Task description: Would you reproduce, word for word, only the lines running from the top of the data through the line containing "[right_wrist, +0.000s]", and none of the pictures?

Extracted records
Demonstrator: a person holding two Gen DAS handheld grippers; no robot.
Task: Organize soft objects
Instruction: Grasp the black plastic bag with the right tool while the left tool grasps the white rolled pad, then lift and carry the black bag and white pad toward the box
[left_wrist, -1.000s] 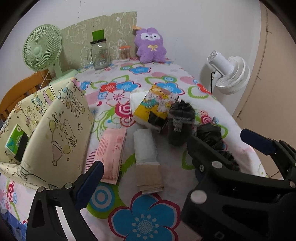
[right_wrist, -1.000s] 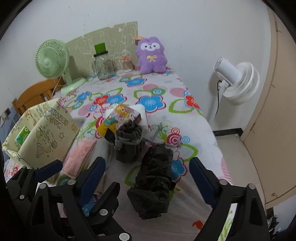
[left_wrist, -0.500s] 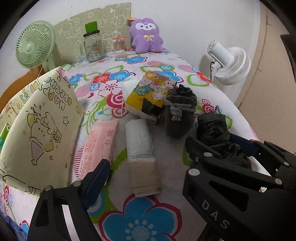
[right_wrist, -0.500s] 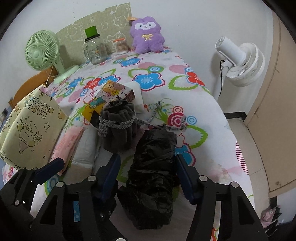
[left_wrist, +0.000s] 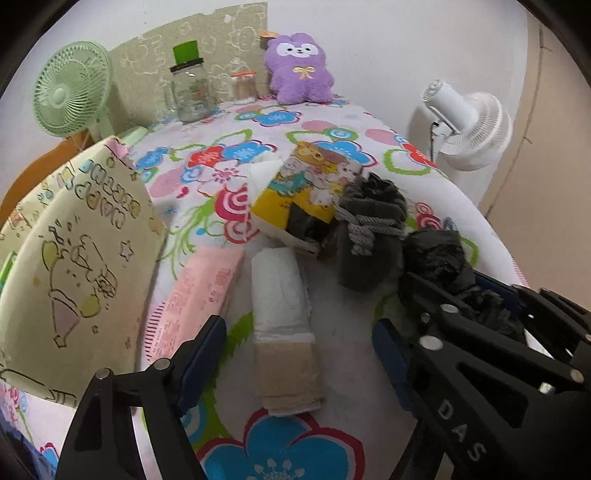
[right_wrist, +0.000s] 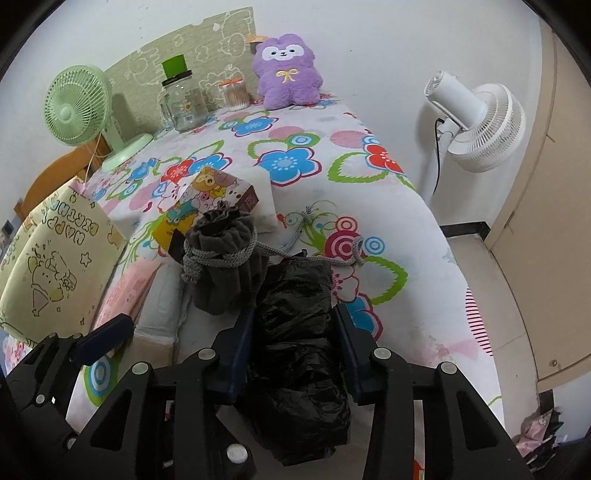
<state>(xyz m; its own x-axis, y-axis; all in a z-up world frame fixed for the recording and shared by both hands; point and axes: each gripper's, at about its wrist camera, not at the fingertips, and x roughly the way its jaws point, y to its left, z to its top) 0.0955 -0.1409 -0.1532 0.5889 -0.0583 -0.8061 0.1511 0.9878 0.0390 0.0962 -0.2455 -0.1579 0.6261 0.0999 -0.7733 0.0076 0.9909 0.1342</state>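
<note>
Black plastic bag (right_wrist: 295, 332) sits pinched in my right gripper (right_wrist: 295, 354) near the bed's (right_wrist: 406, 229) right edge. My left gripper (left_wrist: 295, 354) is spread over a white pack (left_wrist: 280, 288).

Home room, floral tablecloth (right_wrist: 332, 192), purple plush toy (right_wrist: 286, 72), green desk fan (right_wrist: 75, 105)

Black bag (right_wrist: 295, 332), flowered tablecloth (right_wrist: 369, 221)
</note>
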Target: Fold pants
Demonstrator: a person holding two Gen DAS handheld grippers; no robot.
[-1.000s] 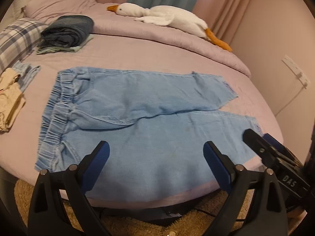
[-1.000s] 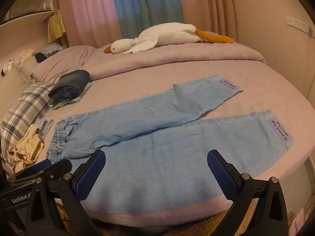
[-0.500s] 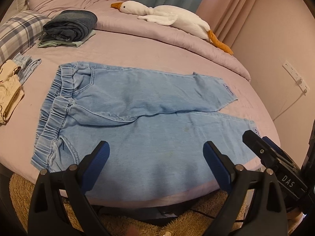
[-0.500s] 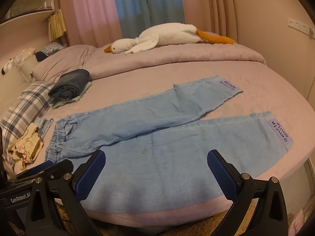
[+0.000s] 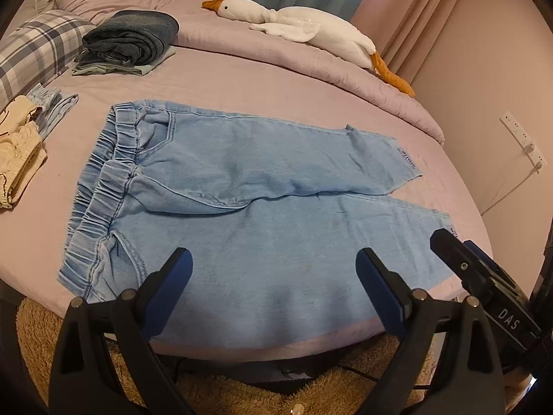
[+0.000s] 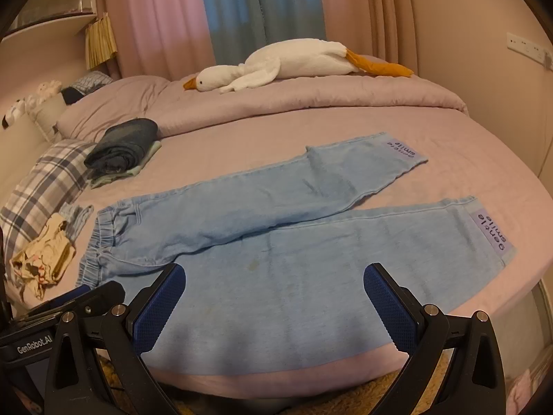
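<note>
- The pants (image 5: 262, 214), light blue denim, lay flat on the bed (image 5: 262, 79), stretched lengthwise along its near edge.
- Their long axis ran left to right across both views: the waistband (image 5: 100, 190) sat to the left, the leg ends to the right.
- The near leg (image 6: 311, 276) lay just past both tools; the far leg (image 6: 276, 193) angled away behind it, the two splitting apart toward the hems.
- The left tool (image 5: 273, 283) hung over the near leg close to the waistband side, its jaws spread wide and holding nothing.
- The right tool (image 6: 274, 297) hung over the same near leg further toward the hem (image 6: 490, 235), also spread wide and empty.
- Neither tool touched the cloth as far as the views showed.
- Judging from this layout, folding had not begun, and a likely first fold would bring one leg over the other along the long axis.
- For that, the left tool was nearer the waist and the right tool nearer the near hem with its purple label.
- A stack of folded clothes (image 5: 131, 41) sat well apart toward the pillows, and a plush goose (image 5: 304, 31) lay along the far side.
</note>
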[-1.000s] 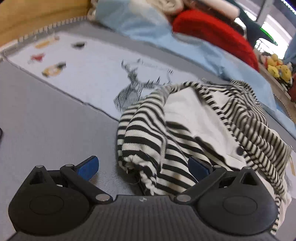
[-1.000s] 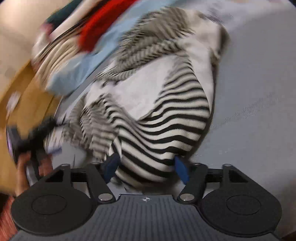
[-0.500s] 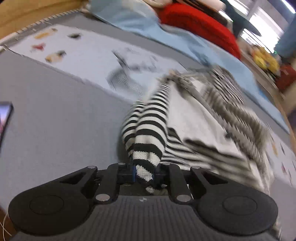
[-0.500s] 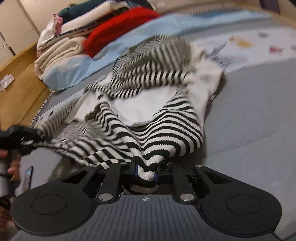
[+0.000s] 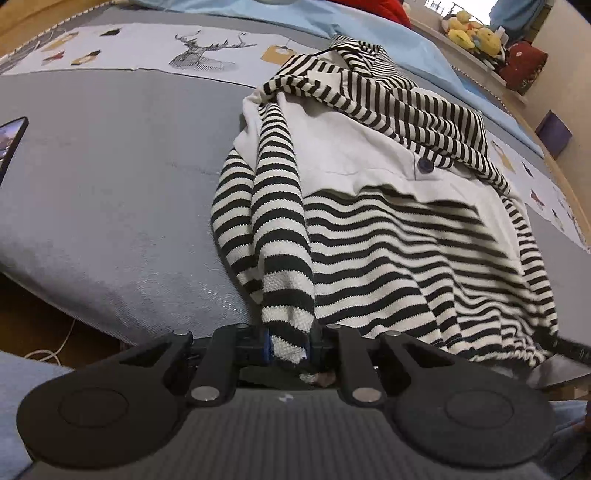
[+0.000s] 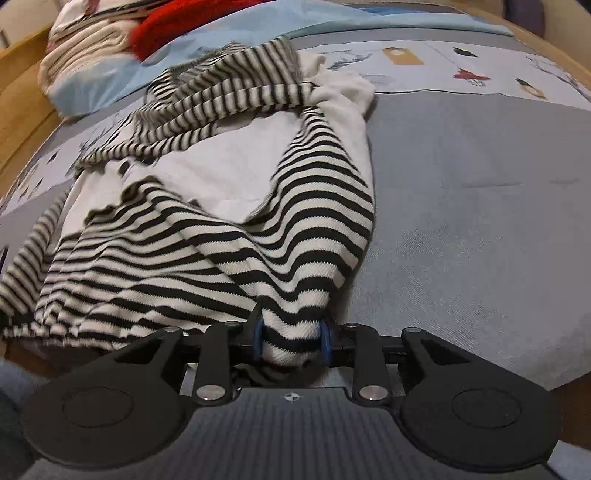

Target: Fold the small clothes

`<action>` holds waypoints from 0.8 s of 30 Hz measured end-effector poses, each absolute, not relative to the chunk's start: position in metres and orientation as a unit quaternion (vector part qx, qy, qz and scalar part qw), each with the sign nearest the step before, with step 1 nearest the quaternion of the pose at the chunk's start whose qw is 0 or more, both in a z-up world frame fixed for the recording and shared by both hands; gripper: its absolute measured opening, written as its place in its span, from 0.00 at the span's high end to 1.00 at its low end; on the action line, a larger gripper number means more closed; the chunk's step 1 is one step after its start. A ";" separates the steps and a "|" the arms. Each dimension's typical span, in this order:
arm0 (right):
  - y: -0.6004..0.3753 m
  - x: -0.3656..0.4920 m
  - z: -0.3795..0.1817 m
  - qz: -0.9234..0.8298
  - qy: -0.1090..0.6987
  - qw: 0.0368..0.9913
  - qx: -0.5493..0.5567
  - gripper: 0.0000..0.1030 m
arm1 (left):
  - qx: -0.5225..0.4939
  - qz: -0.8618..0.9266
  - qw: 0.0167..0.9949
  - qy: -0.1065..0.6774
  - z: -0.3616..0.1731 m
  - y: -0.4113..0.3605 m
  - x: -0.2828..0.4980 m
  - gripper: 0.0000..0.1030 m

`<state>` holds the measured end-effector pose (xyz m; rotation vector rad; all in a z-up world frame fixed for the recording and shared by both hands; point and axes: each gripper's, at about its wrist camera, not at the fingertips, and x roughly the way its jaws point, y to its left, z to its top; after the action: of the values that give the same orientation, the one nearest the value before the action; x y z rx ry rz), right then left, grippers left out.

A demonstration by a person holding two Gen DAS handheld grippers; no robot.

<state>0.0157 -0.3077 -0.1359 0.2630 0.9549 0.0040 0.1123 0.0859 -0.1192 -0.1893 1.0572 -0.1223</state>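
A small black-and-white striped garment (image 5: pixel 388 229) with a plain white panel and a dark button lies stretched over the grey bed cover (image 5: pixel 110 177). My left gripper (image 5: pixel 289 345) is shut on its striped hem at one corner, at the near edge of the bed. My right gripper (image 6: pixel 291 341) is shut on the striped hem at the other corner; the garment (image 6: pixel 221 221) spreads away from it towards the hood end. The fabric hangs taut between both grips.
A printed pale blue cloth (image 5: pixel 184 48) lies across the far part of the bed. A stack of folded clothes with a red knit (image 6: pixel 166 22) sits at the far end. A dark phone (image 5: pixel 9 140) lies at the left. Wooden floor and a white cable (image 5: pixel 48 350) are below.
Both grippers closed on the garment's hem and pulled it back towards the near edge of the bed, spreading it out flatter.
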 end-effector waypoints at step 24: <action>-0.377 0.225 -0.145 -0.087 0.400 0.906 0.109 0.99 | -0.059 0.030 0.859 0.508 -0.148 0.095 0.306 0.71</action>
<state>0.2254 -0.3774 -0.1455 0.2260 0.8264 -0.1795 0.3064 0.0946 -0.1479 -0.1231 1.0669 0.0625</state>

Task output:
Demonstrator: a person holding two Gen DAS handheld grippers; no robot.
Task: Organize soft objects
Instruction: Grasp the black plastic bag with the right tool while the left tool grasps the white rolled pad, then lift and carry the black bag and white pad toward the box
[left_wrist, -1.000s] 
[right_wrist, -1.000s] 
[left_wrist, -0.500s] 
[right_wrist, -0.500s] 
[left_wrist, +0.000s] 
[right_wrist, +0.000s] 

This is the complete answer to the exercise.